Richard Francis Tuck (born 9 January 1949) is a British academic, political theorist and historian of political thought.

== Life and career==
Tuck was born in 1949, the son of Professor J. P. and Jane Tuck and the younger brother of Anthony Tuck. He was educated at the Royal Grammar School, Newcastle upon Tyne, and Jesus College, Cambridge, where he read history and graduated with BA and PhD degrees. He taught at the University of Cambridge from 1973 to 1995, where he was a Fellow of Jesus College. He then joined the faculty of Harvard University, where he teaches as the Frank G. Thomson Professor of Government. He was elected a Fellow of the British Academy in 1994.

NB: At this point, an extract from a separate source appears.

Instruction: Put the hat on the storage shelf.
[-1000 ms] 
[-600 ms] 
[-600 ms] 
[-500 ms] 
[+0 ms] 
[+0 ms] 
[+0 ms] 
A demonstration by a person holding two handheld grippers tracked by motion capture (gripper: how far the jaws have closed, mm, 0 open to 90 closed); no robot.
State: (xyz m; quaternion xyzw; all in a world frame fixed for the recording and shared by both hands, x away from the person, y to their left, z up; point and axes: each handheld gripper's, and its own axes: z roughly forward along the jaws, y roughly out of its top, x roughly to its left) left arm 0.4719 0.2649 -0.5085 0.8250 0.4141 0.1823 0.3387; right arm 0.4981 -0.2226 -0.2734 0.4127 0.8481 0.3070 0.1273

== Views on Brexit and the European Union==
In his opinion-article, "The Left Case for Brexit" published by the Dissent, Tuck maintains that "the left’s natural position should still be one of opposition to the EU," and that Brexit would open up political possibilities for the Left. In a 17 July, 2017 talk at the Policy Exchange entitled "Brexit: A Prize in Reach for the Left," Tuck advocates for a "genuine Brexit followed by a Labour government" that would both tactically "stall the movement towards independence in Scotland" and politically allow Britain to enact leftist policies, free from the "far-reaching restrictions which the EU imposes on traditional socialism." Tuck also co-authored a November 2017 "Brexit Proposal" with Dr. Christopher Bickerton of Cambridge University. Tuck favours historical international organisations such as the International Labour Organization (ILO) and domestic institutions such as the National Health Service (NHS), which promote socialist goals without compromising democratic processes. In contrast, he cautions against European Union (EU)'s imposition of neo-liberal structures that meet right-wing goals. Tuck criticises the technocratic elite, and regards Brexit referendum as the expression of democratic sovereignty.

== Books ==
- Natural Rights Theories: Their Origin and Development. Cambridge: Cambridge University Press, 1979
- Hobbes: A Very Short Introduction. Oxford: Oxford University Press, 1989 ISBN 978-0-19287668-3
- Philosophy and Government 1572–1651. Cambridge: Cambridge University Press, 1993
- Rights of War and Peace: Political Thought and the International Order from Grotius to Kant. Oxford: University of Oxford Press, 1999
- Free Riding. Cambridge: Harvard University Press, 2008
- The Sleeping Sovereign. Cambridge: Cambridge University Press, 2016

== Interviews ==
- "Democratic Sovereignty and Brexit: A Conversation with Richard Tuck on Political Theory and Practice" International Critical Thought Volume 8, issue 4, 2018.
- "Richard Tuck on Free Riding" Philosophy Bites podcast, Feb. 10. 2008.